Shen Jichuan pegou o guarda-chuva que o motorista ofereceu e puxou Lin Yin para se levantar: “Vou te levar para casa.”

“A festa ainda não terminou,” ela respondeu.

Hoje era um banquete organizado especialmente pelo patriarca Shen para que ele pudesse se familiarizar com as figuras influentes da cidade de Licheng. Sair no meio do evento não parecia adequado.

“Eu posso ir sozinha,” disse Lin Yin, puxando o braço de volta e levantando a saia para sair.

O motorista já havia aproximado o carro, mas Shen Jichuan, sem lhe dar chance de recusar, a empurrou para dentro do veículo.

“Endereço!” disse ele, sentando-se ao lado dela.

Do lado de fora, a chuva continuava caindo forte, sem sinal de que iria parar.

Depois de pensar um pouco, ela deu o nome do condomínio.

De forma natural, acrescentou: “Se eu for embora assim, acho que o patriarca Shen vai ficar realmente irritado.”

Quando ele a apresentou como sua noiva em frente a Jiang Huiwen, a expressão do patriarca parecia que iria devorá-la.

“Não esqueça sua identidade agora, é seu direito ser acompanhada,” disse Shen Jichuan.

Mas isso não passava de uma desculpa conveniente.

Lin Yin olhava pela janela, vendo as gotas escorrerem pelo vidro do carro, caindo rapidamente sem deixar rastros.

Seus olhos ainda doíam bastante.

Ela já os havia esfregado por um tempo, mas a sensação não melhorava — uma sequela de infância. Sempre que chovia, seus olhos incomodavam.

Sua voz soava fraca e sem energia: “De qualquer forma, tudo é falso.”

Shen Jichuan, que estava respondendo mensagens, ouviu e pareceu ficar um pouco incomodado.

Ele virou o rosto, vendo apenas o perfil dela, e disse baixinho: “Pode se tornar real.”

Lin Yin se virou de repente, surpresa: “Você está falando sério?”

Eles se olharam.

Os olhos escuros e profundos de Shen Jichuan não revelavam fim nem emoção.

Lin Yin não conseguia decifrar seus pensamentos, achando que ele estava apenas brincando.

Ela sorriu com desdém: “Senhor Shen, não faça esse tipo de piada, não tem graça nenhuma.”

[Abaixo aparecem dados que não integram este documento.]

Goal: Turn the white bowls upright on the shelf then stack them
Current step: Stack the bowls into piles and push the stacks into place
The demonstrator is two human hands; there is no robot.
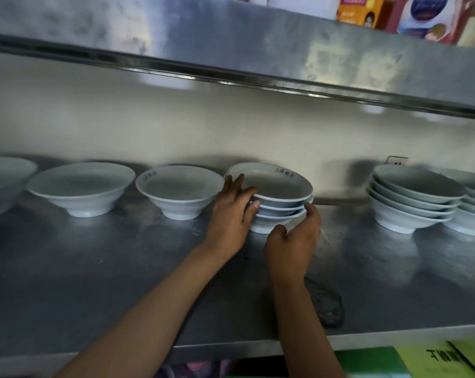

Alguém tão influente quanto ele estava muito além do seu alcance.

Alcançado o objetivo, era melhor se retirar.

O carro já havia parado na entrada do condomínio.

Lin Yin agradeceu, abriu a porta para sair e, ao fazer isso, sentiu o braço ser segurado por Shen Jichuan.

Ela se virou, confusa: “Ainda tem algo?”

“Eu nunca brinco,” respondeu ele.

Lin Yin ficou um momento em silêncio até entender o significado por trás daquelas palavras.

Pensando em Shen Yuncheng e no patriarca Shen daquele dia, balançou a cabeça e recusou: “Não quero me meter em problemas.”

Dito isso, soltou a mão dele e saiu apressada.

Shen Jichuan abaixou a janela do carro e, ao observar a maneira cuidadosa com que ela segurava a saia para caminhar, um sorriso surgiu em seus lábios.

Ela não queria se meter em problemas, mas já estava enredada — não havia como escapar.

Ele não ordenou que ela partisse, e o motorista não ousava arrancar o carro.

Logo, acendeu um cigarro entre os dedos.

No meio da fumaça flutuante, a figura de Lin Yin foi diminuindo até desaparecer.

O toque do celular quebrou seus pensamentos.

Era o telefone do patriarca, e o tom da voz soava muito grave.

Com voz autoritária, ordenou: “Volte agora!”